3 November 2009

Google Images Is All You Need To Make Great TV!

Inspired by the endless parade of "weird mystery" shows on television, I've decided to let the Google Image Search Engine propel me to fame and fortune!

Cherry-picking from the first page results for the following phrases, I am pretty sure I can concoct some truly captivating television:
Man in a suit
Woman in a suit
Stern boss
Mystery occurrence
Really strange place
Russian mob

This is my lead. His character's name is Stack Lydell. Yeah, Stack is a pretty weird name, but everybody's just gonna call him Lydell anyway, in that way television characters do, slinging last names around like it's hip.
Also: Damn!

Lydell's a worldly fellow, despite the fact he just started shaving last week (hey, I have audience demographics to think of, here). He's an immigration agent, cause that's a fairly rare government agency for a television show and, after all, I'm aiming for "kooky". Also, making fun of foreigners, or pretending they're really spooky, never fails to entertain the U.S. viewer.
I was originally gonna cast this guy, but, damn it, he's just not "dark" enough for MY mysterious television show.

Now for Lydell's partner. (Gotta have a partner.) This is Charlie Krauss and guess what? Everybody's gonna call her Krauss. She's got a male name cause we're gonna masculinize the ever-loving crud out of her. That way, later, we can unexpectedly expose her vulnerable side.
Also, as much of her t*ts as nine pm will let us get away with.

Or maybe we'll make her a lesbian. Either way, Charlie's a non-nonsense city health inspector.  

Ah, see! You thought she was gonna be another immigration agent. Not at all. She's a local, see? That gives Lydell an excuse to be condescending towards her in an amusing manner. Cause if TV's taught me anything, it's that educated, trained professionals love to taunt each other like frat boy douche-bags. Back to the story, Krauss' investigation of a Russian immigrant restaurant is going to expose her to the "mystery". What Russian restaurant?
Freaking this one! Are you hooked now or what?

Obviously, these are not the appetizers. These are not blintzes. We are in the shady, fetus-laden back of the restaurant, right? Stay with me.

Lydell chased his quarry--a Russian teenager who humorously employs horrifically mangled urban slang--into the basement.

Krauss was down here, I dunno, taking a pee. (Women have to pee a lot, right?)  

Now, when I Googled "Russian mob" I got a lot of results, but I was kinda scared to use them. So here's Vladamir Putin. Why? Cause unlike all the other Russian mob guys I saw pictures of, if he ever sees this blog, he's too internationally famous to come to my home town and kill me with piano wire.
I'm hoping.

Putin plays the restaurant's owner, and the city's biggest gangster, Kitor "Hello Kitty" Rasputin. He may or may not be in on the show's "big mystery", I haven't decided.

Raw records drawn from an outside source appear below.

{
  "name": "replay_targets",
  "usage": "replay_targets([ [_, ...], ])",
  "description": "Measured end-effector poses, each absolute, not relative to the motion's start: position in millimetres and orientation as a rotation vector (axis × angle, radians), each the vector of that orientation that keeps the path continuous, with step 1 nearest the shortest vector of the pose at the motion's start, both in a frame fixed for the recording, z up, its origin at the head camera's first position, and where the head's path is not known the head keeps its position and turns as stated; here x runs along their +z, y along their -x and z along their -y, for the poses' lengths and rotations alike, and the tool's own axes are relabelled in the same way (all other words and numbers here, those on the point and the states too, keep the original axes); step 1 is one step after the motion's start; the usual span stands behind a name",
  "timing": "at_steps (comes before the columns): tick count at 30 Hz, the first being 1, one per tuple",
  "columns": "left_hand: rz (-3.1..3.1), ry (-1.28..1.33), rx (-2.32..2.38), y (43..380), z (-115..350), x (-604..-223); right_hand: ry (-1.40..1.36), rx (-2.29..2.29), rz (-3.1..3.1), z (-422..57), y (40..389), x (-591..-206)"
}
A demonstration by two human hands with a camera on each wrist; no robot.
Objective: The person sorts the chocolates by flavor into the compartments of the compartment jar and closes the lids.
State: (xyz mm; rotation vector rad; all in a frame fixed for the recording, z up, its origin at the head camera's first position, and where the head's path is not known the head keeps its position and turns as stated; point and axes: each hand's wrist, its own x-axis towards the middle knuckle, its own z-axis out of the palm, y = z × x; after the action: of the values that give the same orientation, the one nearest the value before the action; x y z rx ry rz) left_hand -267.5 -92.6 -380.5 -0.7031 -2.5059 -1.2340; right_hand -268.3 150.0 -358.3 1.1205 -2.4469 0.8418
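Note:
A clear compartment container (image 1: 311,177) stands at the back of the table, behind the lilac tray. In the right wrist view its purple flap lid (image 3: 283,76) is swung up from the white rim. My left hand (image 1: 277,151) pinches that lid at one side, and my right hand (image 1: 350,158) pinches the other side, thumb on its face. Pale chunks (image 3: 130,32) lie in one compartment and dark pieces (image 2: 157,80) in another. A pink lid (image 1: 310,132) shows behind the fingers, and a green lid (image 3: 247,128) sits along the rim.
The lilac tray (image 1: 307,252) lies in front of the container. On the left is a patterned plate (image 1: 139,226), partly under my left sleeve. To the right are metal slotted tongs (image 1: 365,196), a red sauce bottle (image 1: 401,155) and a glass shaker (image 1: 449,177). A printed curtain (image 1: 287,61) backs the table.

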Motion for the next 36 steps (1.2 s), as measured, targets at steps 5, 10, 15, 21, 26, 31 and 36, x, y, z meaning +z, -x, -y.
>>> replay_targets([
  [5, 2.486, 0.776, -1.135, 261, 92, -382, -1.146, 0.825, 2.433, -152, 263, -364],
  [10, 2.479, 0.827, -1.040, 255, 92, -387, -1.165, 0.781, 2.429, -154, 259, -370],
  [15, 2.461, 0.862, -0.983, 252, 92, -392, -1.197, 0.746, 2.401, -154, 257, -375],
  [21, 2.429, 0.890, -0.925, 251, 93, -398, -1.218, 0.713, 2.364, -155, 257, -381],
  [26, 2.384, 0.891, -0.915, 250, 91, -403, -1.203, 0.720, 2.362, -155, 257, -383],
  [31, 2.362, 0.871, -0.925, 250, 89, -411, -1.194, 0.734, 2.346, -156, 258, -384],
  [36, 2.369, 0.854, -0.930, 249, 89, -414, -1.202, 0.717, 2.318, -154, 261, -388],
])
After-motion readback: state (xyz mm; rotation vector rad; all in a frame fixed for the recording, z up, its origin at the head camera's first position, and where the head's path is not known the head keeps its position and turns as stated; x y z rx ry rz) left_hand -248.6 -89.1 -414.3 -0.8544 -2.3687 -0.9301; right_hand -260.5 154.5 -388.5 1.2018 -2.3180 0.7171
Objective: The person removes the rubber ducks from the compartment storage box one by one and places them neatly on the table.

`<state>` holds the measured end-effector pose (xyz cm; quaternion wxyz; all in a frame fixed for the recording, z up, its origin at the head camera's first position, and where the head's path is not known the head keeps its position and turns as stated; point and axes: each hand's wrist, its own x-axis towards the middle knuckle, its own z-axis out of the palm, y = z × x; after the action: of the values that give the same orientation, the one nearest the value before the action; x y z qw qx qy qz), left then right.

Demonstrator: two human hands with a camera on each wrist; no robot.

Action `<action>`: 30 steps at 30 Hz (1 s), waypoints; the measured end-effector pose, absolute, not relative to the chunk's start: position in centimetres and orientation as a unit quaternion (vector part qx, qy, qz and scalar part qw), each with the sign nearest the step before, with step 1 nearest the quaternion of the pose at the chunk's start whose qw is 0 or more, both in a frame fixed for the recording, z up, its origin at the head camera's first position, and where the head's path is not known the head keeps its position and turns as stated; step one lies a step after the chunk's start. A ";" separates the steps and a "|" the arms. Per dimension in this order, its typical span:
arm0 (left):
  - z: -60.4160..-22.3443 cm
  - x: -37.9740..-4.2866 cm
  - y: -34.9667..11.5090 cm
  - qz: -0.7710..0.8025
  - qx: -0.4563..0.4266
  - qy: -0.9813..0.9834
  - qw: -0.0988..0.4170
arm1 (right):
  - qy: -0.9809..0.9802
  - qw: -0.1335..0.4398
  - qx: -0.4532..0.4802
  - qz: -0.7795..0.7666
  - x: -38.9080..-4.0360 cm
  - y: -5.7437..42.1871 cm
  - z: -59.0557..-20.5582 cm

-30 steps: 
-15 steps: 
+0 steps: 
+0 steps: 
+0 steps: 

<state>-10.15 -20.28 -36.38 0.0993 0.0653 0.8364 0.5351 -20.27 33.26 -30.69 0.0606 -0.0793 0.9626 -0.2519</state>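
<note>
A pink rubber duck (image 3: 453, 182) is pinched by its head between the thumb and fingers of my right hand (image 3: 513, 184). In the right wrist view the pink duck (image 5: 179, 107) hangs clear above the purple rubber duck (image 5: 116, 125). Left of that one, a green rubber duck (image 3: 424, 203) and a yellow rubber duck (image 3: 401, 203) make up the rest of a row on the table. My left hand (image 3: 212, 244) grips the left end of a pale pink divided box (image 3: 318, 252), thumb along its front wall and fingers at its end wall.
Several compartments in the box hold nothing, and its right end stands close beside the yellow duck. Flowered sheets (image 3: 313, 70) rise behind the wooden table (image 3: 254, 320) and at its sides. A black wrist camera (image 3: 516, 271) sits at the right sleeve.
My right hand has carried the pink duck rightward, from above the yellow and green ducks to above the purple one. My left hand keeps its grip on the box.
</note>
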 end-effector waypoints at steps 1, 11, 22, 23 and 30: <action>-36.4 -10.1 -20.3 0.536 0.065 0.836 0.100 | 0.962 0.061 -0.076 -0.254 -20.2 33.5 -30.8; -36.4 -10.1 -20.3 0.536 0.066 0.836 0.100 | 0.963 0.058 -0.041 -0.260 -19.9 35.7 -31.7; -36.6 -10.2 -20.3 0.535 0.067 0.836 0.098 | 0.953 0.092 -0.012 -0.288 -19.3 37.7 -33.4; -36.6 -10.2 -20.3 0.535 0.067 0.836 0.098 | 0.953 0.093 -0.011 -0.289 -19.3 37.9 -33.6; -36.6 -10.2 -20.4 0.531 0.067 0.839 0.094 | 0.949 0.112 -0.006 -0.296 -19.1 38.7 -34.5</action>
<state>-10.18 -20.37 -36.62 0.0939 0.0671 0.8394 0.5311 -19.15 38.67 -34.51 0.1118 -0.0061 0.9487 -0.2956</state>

Anyway, after Krauss and Lydell agree to work together, it's not long before Lydell's boss is reluctantly forced to disclose to them that there may indeed be a "big mystery".
His name is Artemis Ginger. Cause my show is quirky.

Ginger or may not be "in on it", too.  We only see him in his office, building replica ships inside bottles.  Also, in an ironic story-twist, it will at some point be revealed that Artemis Ginger, the head of the Immigration Task Unit Force is himself a Japanese illegal!

So Lydell and Krauss track down the Russian kid Lydell was chasing earlier. They have him cornered in an alley when, all of a sudden, he gets thrown around in front of the two agents by an invisible kinetic force.
A really hilarious invisible force.

Time for Lydell to get some assistant from his computer-nerd friend at the home base. We'll call her Phelia.
Not Ophelia. Phelia. How funky fresh is that? I knows my street!

Phelia's really smart and we find her non-existent love life frickin' hilarious. If Krauss isn't a lesbo by Season Three, Phelia's on deck. She sends our two heroes, sparks flying, to a variety of weird locations to see a variety of weird locations:
Strangely clean serial killer shack.

Action set-piece train.

Mega-Church with ample parking.

So now that you're undoubtedly hooked on my incredible show--I'm calling it "Dark Above"--I'll let you in on the "big mystery". I really should just tease the nards out of it and make you sit through ten to fifteen filler episodes per agonizing season, but I really thought up a pretty good mystery. It involves the Russian flesh trade and big agri-business and its origins date back to THIS guy--
Is this somebody famous? Probably. I hope I'm not defaming a guy who cured a disease or something.

Anyway, Kraus and Lydell have all these run-ins with these red-eyed assassins who carry sea shells capable of emitting deadly laser-light and-- --oh, too late--

--Fox just cancelled us.  Now we're cult.